Je comprends la nécessité de ce genre de récits. Ils sont des alertes, des électrochocs. Mais j’ai toujours eu du mal à m’en détacher émotionnellement. Pourquoi passer deux heures devant un film pour en ressortir déprimé ? Pourquoi lire un livre et se sentir vidé ? Ces œuvres peuvent réveiller une colère utile, une lucidité salutaire… mais si elles deviennent majoritaires, ne font-elles pas plus de ravage que de bien ?

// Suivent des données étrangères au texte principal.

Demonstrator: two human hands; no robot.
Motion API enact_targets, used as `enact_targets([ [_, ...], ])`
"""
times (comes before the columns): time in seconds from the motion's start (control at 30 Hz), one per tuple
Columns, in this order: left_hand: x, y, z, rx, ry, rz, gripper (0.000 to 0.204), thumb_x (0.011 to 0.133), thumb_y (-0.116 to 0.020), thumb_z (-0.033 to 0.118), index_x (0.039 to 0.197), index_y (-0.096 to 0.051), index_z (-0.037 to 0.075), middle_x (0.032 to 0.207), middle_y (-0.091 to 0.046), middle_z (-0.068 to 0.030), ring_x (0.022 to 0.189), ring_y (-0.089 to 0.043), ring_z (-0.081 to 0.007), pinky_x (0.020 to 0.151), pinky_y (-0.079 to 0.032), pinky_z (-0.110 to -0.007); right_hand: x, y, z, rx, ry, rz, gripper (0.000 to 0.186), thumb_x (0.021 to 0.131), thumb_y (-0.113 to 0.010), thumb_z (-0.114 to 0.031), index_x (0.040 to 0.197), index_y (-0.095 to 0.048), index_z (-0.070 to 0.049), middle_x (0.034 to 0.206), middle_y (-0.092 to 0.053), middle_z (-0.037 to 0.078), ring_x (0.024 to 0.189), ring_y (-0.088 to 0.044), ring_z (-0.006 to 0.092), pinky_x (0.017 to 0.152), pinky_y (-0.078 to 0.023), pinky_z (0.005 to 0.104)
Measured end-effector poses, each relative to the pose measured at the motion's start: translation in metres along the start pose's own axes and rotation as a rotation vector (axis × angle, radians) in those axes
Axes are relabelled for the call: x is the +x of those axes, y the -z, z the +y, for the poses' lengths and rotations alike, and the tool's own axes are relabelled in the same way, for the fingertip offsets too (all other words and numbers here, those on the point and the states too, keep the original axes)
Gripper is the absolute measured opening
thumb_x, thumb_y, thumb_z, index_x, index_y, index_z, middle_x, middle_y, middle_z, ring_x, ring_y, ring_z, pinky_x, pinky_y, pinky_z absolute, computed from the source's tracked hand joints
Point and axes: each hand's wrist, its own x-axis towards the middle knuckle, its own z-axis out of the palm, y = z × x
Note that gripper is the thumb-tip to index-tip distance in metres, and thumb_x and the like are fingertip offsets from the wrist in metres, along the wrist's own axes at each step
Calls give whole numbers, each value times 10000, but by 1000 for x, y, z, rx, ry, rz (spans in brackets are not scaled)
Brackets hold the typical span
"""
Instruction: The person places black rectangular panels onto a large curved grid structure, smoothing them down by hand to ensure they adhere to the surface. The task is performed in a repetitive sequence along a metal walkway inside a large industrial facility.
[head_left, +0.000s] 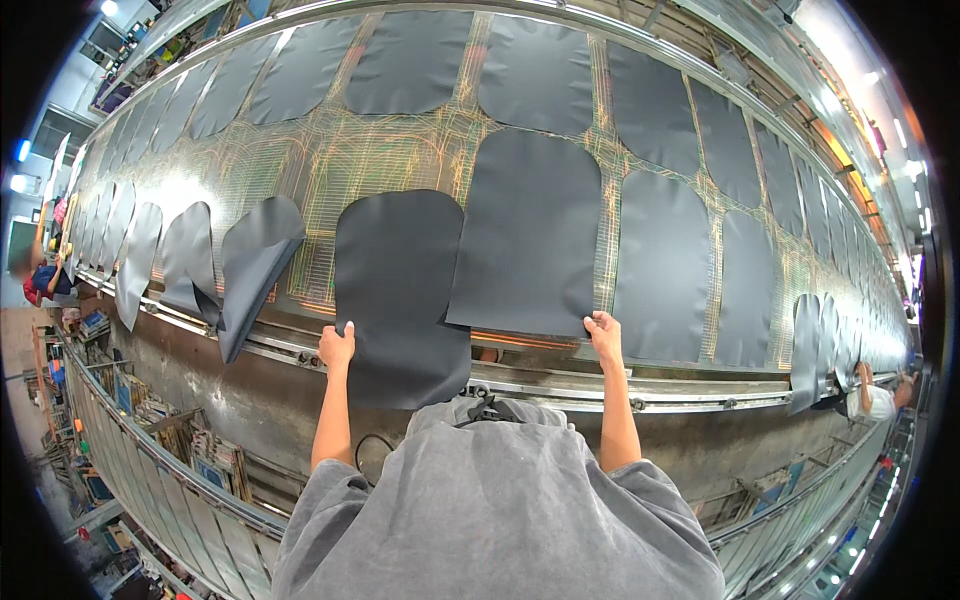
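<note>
My left hand (337, 346) pinches the left edge of a dark grey, leather-like cut panel (402, 240), thumb on top. That panel has a rounded far end on the table, and its near part droops over the table's front edge toward me. My right hand (603, 336) grips the near right corner of a second dark grey panel (530, 230). This one lies mostly flat, with rounded far corners and a straight near edge, close beside the first panel. Both sets of fingers are closed, partly hidden under the material.
The long table (300, 170) is covered in coloured grid lines and rows of similar panels. A folded panel (262, 250) overhangs its edge at left. A metal rail (680, 402) runs along the front. Other people stand at far left (45, 278) and far right (872, 400).
</note>
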Motion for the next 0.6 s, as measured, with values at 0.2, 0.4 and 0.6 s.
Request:
enact_targets([
  [0.2,24,26,-20,-245,-225,265,397,779,-789,297,1021,-680,2,919,-696,-217,905,-667,-403,823,-506,-463,-7,3,-20,-28,22,-20,219,880,-696,-146,1042,-659,-4,718,-633,-9,588,-495,60,533,-391,254],
  [0.4,43,91,-27,7,-118,162,410,791,-776,264,1105,-643,35,1057,-691,-181,1014,-637,-383,941,-438,-513,-5,12,-11,-34,80,-13,169,890,-684,-129,1025,-663,-30,692,-604,-37,581,-484,53,524,-368,248],
  [0.6,9,69,36,-117,-440,627,410,842,-708,254,1157,-584,24,1156,-605,-168,1147,-531,-352,995,-385,-478,-16,8,-37,49,-24,-12,166,900,-677,-175,1025,-670,-65,729,-620,-52,630,-511,37,554,-408,238],
])
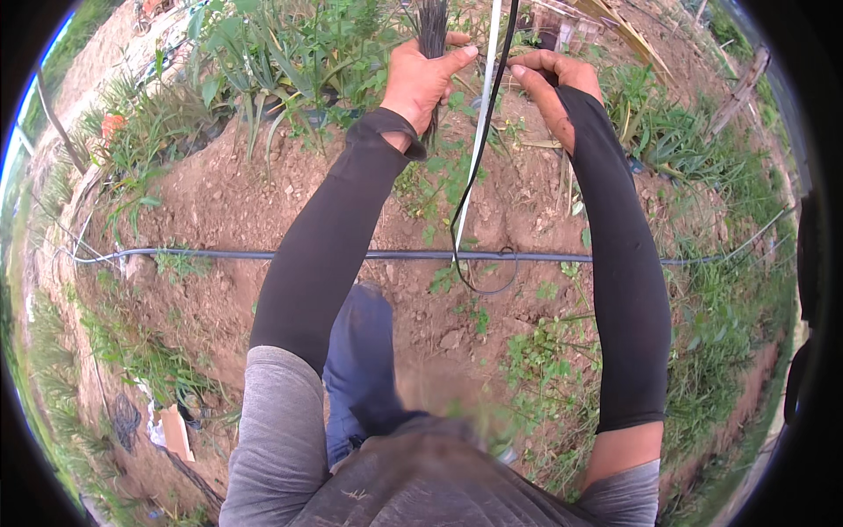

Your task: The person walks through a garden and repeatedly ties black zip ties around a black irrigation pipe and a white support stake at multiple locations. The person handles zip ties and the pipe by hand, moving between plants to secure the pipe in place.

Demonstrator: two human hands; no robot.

J’ai peur qu’à force de consommer des histoires cyniques, on finisse par ne plus croire en rien. Qu’on nourrisse la rancune, l’amertume, l’inertie. Pire : qu’on commence à intégrer l’idée que le monde est irrémédiablement perdu. Qu’il est inutile d’agir. Or, les récits façonnent notre imaginaire collectif. Ils peuvent cultiver la résignation comme l’élan. L’histoire qu’on choisit de raconter, c’est aussi celle qu’on choisit de croire.
Alors non, les histoires ne doivent pas forcément être inspirantes. Mais peut-être qu’on devrait se demander plus souvent : qu’est-ce qu’on plante dans le cœur de ceux qui écoutent et qui regardent ?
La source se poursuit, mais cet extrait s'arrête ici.